● Problem requirements:
Give back only the lines in the records below from the one with "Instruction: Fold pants" to the one with "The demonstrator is", both inclusive, word for word.

Collection entries:
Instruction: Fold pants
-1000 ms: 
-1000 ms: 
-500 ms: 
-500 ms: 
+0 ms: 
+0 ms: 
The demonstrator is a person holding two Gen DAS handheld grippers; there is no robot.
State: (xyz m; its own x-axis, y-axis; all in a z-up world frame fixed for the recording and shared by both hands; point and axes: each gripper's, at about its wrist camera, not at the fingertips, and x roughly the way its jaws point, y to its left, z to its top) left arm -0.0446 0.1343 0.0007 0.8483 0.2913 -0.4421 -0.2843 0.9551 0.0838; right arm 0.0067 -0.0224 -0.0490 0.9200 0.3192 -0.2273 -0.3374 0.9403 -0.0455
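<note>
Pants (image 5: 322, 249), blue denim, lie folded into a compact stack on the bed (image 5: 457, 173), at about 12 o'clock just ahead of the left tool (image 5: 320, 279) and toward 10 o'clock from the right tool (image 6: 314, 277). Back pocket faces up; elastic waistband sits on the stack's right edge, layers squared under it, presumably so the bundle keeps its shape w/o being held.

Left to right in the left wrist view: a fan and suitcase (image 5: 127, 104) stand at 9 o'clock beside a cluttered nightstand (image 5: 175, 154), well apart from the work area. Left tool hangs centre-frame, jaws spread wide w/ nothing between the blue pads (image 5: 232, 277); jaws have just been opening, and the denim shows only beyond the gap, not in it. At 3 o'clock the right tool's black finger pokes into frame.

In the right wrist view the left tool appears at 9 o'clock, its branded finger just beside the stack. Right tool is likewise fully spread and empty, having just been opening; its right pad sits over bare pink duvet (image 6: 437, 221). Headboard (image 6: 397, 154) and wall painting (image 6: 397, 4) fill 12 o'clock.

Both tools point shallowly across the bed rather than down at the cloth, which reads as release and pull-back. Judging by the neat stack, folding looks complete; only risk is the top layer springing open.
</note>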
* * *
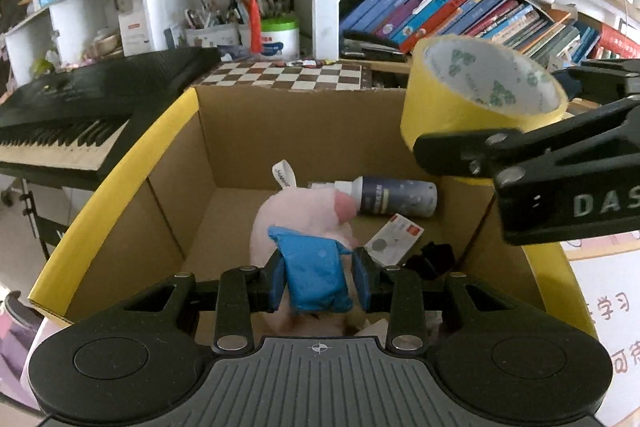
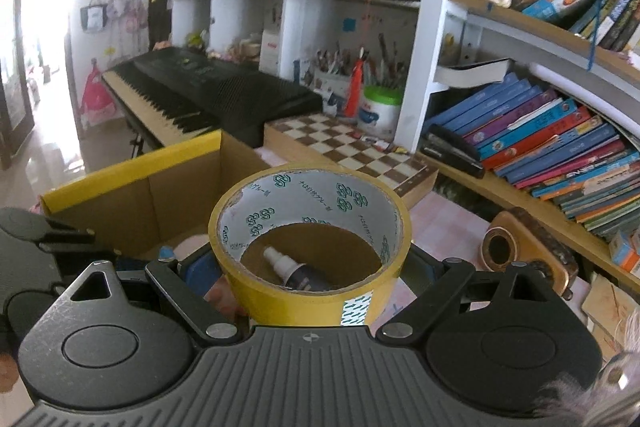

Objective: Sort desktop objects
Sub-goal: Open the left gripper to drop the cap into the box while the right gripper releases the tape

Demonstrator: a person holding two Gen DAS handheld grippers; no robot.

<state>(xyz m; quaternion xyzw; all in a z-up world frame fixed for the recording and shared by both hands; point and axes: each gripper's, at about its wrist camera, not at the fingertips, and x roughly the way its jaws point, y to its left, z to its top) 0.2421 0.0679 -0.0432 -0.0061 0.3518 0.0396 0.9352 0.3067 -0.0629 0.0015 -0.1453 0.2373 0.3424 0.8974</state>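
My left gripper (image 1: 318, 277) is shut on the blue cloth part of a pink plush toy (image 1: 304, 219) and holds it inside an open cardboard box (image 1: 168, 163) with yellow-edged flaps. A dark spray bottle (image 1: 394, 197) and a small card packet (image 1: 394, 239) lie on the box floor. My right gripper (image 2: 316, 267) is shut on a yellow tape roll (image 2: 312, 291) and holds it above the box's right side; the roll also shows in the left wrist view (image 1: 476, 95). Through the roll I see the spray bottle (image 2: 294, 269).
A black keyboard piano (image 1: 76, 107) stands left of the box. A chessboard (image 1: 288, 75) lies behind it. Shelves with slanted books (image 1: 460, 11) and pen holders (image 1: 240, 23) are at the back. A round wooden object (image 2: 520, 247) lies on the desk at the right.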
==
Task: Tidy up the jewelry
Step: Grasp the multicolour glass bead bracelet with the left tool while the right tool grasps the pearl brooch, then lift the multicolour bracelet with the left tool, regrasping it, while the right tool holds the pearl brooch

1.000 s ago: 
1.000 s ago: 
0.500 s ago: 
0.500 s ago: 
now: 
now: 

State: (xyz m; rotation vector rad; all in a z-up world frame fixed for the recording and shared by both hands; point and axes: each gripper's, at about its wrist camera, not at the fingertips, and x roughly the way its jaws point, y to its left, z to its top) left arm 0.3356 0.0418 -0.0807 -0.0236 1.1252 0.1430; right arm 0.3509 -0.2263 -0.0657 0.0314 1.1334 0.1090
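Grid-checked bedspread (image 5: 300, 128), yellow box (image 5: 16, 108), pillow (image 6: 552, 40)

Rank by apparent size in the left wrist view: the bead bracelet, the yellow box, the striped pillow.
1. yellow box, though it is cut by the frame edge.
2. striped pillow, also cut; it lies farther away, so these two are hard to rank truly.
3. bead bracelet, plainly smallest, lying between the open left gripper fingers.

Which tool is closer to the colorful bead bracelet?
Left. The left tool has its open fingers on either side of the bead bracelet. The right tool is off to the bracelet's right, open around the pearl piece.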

● Written solution:
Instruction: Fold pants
-1000 ms: 
-1000 ms: 
-500 ms: 
-500 ms: 
+0 ms: 
+0 ms: 
The demonstrator is a person holding two Gen DAS handheld grippers; there is no robot.

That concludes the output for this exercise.